Чиура построила совершенно замкнутое “здание”, потом прошлась по комнате, собирая разные мелкие предметы, и расставила из внутри сооружения, называя каждый по имени.
— Лата. Фаиз. Буддх. Лакшми. Яна. Чиура. Кетала.
— Она пыталась рассказать нам, что все эти люди находились на одном уровне в какой-то ловушке.
Когда Акорна попыталась взять в руки маленькую бронзовую шкатулочку, представлявшую собой Яну, реакция Чиуры оказалась неожиданно эмоциональной:
— Нет, нет, нет! — завизжала девочка. — НЕТ, бежать — нет! Шири Теку бьет!
Потом ее настроение внезапно изменилось: она смахнула видеокубы, развалив “стены” построенного ею “дома”, и расставила по полу все фигурки.
— Она была в каком-то закрытом помещении с группой других детей, возможно — рабов, — “перевел” Пал. — Яна, должно быть, была одной из старших, как и Кетала, которая пыталась заботиться о малышке.
Он попытался выяснить, где держали Чиуру, но она очень слабо представляла себе это место. Там была большая гора без деревьев: только камни. Солнце заходило за горой. Чиуру не посылали на работу с другими детьми, и она не знала, что они делали — только то, что они возвращались усталыми и грязными. А что же делала сама Чиура?
— Глупая Чиура, — сказала девочка, мрачнея. — Лакшми ударила Чиуру.
Вечером Пал полез в подробный атлас Кездета, принадлежавший Дельзаки Ли.
— Я думаю, это место должно находиться относительно недалеко от Келталана, — объяснил он Акорне, — потому что Чиура говорила, что в скиммере они были не очень долго — а полет, длящийся более часа, для такого маленького ребенка показался бы “долгим”.
Он провел линию от изображения Келталана на экране, представляющую собой расстояние, которое способен за час преодолеть скиммер, и запросил детальные карты этого района. Затем сузил поиск, ища безлесные горы, на восточных склонах которых располагались фабрики. Таковая нашлась только одна.

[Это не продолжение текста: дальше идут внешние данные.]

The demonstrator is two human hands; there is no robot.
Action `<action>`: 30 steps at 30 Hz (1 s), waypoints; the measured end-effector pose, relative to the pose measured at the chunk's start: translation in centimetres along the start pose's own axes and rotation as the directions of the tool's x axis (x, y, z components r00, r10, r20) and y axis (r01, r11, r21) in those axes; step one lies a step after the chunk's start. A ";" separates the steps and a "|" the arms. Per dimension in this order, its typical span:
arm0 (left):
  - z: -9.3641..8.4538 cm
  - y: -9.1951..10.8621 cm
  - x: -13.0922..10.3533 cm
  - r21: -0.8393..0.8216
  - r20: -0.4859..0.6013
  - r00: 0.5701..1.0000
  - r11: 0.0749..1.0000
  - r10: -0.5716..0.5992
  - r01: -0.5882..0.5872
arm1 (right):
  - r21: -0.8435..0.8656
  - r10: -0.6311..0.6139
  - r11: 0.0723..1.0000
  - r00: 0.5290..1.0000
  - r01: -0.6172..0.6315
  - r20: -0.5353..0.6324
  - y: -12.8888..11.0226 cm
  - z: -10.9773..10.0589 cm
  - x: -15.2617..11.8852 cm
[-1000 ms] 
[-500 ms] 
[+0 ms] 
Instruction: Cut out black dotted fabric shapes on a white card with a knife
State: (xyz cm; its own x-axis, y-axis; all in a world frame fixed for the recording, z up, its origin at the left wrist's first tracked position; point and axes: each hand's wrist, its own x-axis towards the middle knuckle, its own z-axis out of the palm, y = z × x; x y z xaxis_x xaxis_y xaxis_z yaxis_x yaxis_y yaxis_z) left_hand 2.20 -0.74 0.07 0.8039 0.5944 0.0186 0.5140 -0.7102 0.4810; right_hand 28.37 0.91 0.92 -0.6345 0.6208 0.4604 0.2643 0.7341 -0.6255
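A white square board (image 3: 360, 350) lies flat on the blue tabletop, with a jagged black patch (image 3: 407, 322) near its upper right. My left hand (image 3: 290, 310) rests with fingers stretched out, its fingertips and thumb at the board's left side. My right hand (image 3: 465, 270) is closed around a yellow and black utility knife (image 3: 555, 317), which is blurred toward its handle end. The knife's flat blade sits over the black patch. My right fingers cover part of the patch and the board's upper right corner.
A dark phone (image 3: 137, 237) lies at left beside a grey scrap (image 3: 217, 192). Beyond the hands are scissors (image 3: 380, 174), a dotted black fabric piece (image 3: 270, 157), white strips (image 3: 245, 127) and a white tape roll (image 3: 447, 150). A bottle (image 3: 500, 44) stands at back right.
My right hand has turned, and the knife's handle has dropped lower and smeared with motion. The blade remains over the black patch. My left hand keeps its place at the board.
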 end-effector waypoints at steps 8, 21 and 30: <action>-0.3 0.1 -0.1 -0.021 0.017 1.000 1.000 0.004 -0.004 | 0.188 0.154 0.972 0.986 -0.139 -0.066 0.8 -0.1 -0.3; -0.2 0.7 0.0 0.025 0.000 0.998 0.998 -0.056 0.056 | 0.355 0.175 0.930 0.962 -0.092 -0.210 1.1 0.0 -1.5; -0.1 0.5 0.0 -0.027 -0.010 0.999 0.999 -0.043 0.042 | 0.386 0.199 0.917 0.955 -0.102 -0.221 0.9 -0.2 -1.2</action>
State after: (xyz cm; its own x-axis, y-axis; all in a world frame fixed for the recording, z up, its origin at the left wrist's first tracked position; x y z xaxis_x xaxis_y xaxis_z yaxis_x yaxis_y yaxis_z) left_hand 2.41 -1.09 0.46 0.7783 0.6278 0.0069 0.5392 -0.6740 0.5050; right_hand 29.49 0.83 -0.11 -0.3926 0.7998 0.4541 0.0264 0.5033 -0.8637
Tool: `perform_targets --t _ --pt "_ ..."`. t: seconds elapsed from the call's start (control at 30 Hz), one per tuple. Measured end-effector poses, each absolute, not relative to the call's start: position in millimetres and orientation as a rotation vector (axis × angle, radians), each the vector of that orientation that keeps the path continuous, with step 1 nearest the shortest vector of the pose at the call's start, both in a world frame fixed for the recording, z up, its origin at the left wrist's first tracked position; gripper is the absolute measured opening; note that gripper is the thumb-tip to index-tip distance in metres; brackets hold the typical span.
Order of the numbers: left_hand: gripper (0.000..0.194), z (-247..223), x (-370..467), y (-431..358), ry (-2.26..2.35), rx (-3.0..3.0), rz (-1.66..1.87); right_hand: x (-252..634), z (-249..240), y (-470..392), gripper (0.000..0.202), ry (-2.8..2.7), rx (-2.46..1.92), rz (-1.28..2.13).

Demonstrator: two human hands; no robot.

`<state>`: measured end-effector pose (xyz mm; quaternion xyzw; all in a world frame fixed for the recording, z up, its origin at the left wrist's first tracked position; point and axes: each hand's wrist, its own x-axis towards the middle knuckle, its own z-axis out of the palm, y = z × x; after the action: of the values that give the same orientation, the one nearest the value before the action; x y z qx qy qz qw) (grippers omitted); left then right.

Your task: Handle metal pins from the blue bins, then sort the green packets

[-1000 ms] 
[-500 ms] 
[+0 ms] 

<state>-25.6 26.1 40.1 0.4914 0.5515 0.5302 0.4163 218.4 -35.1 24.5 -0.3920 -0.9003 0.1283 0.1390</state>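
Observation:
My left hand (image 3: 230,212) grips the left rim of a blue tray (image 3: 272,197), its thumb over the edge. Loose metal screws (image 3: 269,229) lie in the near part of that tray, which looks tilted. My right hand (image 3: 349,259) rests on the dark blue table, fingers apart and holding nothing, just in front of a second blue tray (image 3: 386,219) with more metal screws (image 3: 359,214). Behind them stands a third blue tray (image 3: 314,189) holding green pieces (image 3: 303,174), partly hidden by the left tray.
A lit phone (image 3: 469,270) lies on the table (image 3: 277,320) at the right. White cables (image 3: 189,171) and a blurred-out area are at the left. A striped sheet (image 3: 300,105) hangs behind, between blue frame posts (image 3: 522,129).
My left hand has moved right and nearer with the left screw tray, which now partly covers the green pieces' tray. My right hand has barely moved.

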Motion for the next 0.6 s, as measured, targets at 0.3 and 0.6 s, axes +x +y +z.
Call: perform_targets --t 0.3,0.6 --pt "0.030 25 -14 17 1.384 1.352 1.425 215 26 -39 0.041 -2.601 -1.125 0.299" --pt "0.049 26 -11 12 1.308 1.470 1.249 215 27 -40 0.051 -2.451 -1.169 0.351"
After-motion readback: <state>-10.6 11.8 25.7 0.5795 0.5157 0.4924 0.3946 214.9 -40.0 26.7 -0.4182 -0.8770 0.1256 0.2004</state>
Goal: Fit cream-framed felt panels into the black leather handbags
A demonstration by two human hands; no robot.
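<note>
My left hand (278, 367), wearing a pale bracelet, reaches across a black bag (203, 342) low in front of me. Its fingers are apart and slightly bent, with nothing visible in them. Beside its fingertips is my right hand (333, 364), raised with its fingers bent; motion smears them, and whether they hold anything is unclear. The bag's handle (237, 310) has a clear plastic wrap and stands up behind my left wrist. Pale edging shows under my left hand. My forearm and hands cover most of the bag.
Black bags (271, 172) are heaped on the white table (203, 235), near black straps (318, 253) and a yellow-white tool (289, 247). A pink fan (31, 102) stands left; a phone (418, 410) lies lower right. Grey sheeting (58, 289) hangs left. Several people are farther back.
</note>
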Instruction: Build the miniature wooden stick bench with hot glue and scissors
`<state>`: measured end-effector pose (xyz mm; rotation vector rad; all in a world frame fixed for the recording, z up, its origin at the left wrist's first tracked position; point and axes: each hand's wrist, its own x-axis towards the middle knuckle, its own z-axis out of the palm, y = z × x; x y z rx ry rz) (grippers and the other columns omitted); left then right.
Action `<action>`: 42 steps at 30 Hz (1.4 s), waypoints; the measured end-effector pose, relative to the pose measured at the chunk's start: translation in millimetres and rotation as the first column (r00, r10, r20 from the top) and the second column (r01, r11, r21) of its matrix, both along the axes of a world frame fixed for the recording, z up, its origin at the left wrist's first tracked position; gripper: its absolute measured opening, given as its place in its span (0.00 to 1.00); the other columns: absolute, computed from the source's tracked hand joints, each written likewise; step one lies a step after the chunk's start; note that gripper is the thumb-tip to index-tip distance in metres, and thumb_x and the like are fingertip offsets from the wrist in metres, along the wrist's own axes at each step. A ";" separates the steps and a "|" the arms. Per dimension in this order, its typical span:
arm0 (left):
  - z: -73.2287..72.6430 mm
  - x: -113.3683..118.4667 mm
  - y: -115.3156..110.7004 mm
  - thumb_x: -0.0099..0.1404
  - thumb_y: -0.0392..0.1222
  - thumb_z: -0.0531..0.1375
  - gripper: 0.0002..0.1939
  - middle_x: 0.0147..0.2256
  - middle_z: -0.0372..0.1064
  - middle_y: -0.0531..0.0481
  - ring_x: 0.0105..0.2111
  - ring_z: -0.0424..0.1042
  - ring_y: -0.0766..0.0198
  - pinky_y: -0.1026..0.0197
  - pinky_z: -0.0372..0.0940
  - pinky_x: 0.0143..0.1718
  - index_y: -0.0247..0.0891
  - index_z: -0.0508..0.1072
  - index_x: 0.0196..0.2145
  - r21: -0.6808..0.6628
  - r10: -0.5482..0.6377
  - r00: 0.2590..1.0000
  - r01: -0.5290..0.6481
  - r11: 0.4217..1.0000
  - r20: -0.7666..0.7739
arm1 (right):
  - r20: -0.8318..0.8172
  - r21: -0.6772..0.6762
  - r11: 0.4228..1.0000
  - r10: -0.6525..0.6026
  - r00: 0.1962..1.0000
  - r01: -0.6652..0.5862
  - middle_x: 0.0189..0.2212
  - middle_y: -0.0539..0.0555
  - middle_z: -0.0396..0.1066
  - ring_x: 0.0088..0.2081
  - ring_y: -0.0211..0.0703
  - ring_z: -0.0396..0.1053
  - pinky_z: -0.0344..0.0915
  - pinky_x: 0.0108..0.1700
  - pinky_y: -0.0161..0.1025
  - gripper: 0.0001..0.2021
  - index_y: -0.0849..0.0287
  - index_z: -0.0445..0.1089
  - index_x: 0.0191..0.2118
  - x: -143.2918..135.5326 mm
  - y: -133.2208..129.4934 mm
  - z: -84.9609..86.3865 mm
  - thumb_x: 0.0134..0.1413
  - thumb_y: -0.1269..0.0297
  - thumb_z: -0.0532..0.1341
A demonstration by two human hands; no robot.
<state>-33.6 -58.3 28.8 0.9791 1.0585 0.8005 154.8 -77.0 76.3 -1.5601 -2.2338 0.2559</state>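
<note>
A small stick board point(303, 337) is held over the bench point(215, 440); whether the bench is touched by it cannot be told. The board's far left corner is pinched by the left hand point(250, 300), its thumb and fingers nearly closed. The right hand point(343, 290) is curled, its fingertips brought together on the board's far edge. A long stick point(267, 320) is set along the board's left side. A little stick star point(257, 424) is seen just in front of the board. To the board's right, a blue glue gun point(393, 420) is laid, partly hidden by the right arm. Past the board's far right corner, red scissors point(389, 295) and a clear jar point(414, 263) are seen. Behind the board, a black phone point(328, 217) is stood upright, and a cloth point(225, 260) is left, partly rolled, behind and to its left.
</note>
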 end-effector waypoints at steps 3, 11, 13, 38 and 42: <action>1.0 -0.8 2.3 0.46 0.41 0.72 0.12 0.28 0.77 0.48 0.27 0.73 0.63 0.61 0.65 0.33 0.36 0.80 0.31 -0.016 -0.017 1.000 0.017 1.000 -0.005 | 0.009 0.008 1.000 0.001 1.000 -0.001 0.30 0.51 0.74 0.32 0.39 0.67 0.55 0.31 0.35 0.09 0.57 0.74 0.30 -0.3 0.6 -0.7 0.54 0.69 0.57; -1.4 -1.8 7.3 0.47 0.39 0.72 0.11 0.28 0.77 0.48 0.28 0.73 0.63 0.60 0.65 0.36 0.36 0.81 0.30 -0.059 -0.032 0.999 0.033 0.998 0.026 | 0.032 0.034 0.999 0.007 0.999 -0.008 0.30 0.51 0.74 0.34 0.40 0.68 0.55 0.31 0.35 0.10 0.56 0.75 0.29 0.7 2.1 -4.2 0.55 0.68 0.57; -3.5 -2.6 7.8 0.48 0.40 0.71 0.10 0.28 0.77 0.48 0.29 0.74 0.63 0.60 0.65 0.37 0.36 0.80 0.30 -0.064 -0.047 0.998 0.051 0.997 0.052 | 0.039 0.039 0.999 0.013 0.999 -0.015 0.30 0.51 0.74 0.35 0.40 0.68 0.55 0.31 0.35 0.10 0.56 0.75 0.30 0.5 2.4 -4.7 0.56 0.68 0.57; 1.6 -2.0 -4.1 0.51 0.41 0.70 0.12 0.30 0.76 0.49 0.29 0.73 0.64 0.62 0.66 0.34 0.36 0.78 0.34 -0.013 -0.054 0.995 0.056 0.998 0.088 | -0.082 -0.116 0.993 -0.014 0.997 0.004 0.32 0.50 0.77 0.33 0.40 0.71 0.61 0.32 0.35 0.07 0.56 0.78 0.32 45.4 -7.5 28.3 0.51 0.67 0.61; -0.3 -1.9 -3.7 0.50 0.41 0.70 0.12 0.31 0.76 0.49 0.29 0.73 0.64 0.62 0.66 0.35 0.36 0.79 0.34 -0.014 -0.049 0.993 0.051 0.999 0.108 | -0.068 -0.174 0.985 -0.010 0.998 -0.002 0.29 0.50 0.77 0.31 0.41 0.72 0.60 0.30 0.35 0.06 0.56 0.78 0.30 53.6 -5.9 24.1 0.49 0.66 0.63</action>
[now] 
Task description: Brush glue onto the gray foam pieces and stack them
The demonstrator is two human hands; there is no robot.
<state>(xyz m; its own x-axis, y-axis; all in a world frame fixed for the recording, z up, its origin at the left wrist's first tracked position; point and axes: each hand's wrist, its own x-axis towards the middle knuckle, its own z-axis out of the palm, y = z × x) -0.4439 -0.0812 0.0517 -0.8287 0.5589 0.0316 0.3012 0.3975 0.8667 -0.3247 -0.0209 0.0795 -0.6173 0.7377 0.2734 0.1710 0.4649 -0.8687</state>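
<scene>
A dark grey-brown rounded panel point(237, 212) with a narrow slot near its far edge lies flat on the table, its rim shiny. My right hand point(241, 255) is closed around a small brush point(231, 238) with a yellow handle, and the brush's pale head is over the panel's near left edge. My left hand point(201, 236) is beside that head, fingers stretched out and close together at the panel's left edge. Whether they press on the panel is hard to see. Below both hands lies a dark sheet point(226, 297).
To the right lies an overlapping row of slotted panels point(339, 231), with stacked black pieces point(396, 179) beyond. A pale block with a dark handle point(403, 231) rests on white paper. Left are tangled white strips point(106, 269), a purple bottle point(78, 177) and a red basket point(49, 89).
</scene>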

— Это должна быть стекольная фабрика Тондуба, — заключил он. — Если только… нет. Есть только одна гора, соответствующая описанию.
— Значит, мы туда отправимся завтра, — сказала Акорна, — и найдем Яну.
— Я не думаю, что это хорошая мысль, — возразил Пал. — Мистер Ли работает над своими собственными планами по освобождению детей-рабов. Устроив переполох на стекольной фабрике, мы можем невольно помешать им.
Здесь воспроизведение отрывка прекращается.